Graph 1: Cement production and sales in Bolivia, 2012 – 2017. Source: National Institute of Statistics of Bolivia.
Annual cement sales in Bolivia have been growing consistently since 2001. Financial services company Pacific Credit Rating placed average annual sales growth at 7.72% from 1998 to 2016. In 2016 sales reached 3.7Mt. Graph 1 shows a continuation of this trend although the first half of 2017 has been weaker than 2016. COBOCE blamed the reverse in 2017 on reduced local government spending on infrastructure projects and poor weather. The producer was expecting sales to grow by 6 – 8% as a whole for 2017. However, on the basis of the figures for July and August 2017 this is not looking likely. Sales for the two months dropped by 2.5% year-on-year to 0.64Mt.

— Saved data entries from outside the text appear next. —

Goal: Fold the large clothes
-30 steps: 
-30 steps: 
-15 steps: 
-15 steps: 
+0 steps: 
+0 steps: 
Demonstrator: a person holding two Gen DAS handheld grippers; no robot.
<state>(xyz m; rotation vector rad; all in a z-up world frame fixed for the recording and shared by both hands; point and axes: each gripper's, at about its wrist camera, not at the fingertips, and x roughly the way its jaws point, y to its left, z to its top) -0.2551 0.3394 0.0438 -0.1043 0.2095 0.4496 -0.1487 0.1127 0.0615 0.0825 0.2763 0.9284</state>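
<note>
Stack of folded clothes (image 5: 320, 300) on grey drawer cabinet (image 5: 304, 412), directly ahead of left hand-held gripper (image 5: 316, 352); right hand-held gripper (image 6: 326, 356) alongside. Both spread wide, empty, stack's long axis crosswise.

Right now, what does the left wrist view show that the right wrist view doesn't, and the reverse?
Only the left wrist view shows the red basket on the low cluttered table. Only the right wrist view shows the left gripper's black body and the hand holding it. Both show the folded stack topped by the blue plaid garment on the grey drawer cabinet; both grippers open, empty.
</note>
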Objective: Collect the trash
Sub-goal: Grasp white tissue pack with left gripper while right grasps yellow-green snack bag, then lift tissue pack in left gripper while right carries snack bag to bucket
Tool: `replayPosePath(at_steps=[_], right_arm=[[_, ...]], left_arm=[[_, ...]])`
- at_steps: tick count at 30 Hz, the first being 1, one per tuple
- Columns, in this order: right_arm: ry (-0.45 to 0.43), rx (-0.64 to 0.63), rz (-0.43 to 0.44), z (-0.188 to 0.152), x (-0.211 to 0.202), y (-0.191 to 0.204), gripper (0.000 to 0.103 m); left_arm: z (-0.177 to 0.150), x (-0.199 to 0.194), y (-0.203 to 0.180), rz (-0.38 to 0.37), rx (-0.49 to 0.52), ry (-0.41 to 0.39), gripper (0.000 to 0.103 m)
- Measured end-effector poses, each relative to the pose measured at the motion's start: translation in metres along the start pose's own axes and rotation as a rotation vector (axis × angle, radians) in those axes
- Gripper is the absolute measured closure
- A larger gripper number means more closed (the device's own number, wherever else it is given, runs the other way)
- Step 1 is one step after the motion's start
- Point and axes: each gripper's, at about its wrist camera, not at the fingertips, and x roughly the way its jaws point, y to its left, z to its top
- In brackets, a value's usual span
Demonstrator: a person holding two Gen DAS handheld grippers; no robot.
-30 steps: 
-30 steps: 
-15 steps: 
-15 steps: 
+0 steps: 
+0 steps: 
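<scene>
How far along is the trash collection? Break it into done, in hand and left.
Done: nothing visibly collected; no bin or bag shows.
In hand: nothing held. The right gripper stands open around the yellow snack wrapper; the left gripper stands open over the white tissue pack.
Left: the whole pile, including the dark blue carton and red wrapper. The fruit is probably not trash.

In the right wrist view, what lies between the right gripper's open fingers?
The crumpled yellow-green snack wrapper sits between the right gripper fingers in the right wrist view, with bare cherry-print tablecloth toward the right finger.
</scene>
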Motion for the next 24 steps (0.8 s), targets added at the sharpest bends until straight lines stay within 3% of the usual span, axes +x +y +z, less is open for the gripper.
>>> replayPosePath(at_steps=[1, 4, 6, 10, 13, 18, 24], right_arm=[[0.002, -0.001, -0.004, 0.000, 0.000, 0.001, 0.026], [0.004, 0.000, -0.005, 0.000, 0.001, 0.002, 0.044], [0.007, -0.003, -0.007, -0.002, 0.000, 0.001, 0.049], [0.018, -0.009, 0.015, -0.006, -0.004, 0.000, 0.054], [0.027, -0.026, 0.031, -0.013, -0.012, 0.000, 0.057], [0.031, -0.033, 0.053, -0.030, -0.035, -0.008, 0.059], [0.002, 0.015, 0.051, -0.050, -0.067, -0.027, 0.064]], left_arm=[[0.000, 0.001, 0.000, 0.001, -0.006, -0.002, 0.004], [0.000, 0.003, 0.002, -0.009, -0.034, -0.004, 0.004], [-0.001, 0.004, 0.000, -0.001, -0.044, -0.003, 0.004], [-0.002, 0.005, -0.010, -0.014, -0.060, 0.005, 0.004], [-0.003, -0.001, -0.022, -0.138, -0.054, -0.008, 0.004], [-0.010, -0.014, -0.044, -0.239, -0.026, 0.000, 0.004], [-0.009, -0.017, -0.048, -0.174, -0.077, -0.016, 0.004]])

A representative of FANCESA later blamed the market change on a reduction in sales supporting the construction of tall buildings in the country’s key markets as customers switched to buying ‘random’ volumes.
Sure enough local producers have started to complain about foreign exporters damaging their trade. A union head in Chuquisaca called for cement and clinker imports by Yura from Peru to be banned and concerns have been raised about concessions offered to Itacamba, a joint venture between Spain’s Cementos Molins, Brazil’s Votorantim Cement and Camba Cement. President Evo Morales inaugurated this company’s new plant in Yacuses, Santa Cruz in early 2017. The niggles about foreign exports to Bolivia seem counter-intuitive given that the country is landlocked and it has the world’s highest capital city above sea level. Usually, markets with nearby ports are most at risk from clinker and cement imports. Yet, Itacamba was planning exports to Argentina in November so the import and export markets via road and river links can’t be discounted.
Cement sales may be down so far in 2017 but overall the wider economy appears to be in rude health. After a strong decade of growth the national Gross Domestic Product (GDP) growth rate has fallen each year since 2014, but it was still 4.3% in 2016, one of the highest in South America. If that kind of growth persists it seems unlikely that the cement industry will have trouble for long.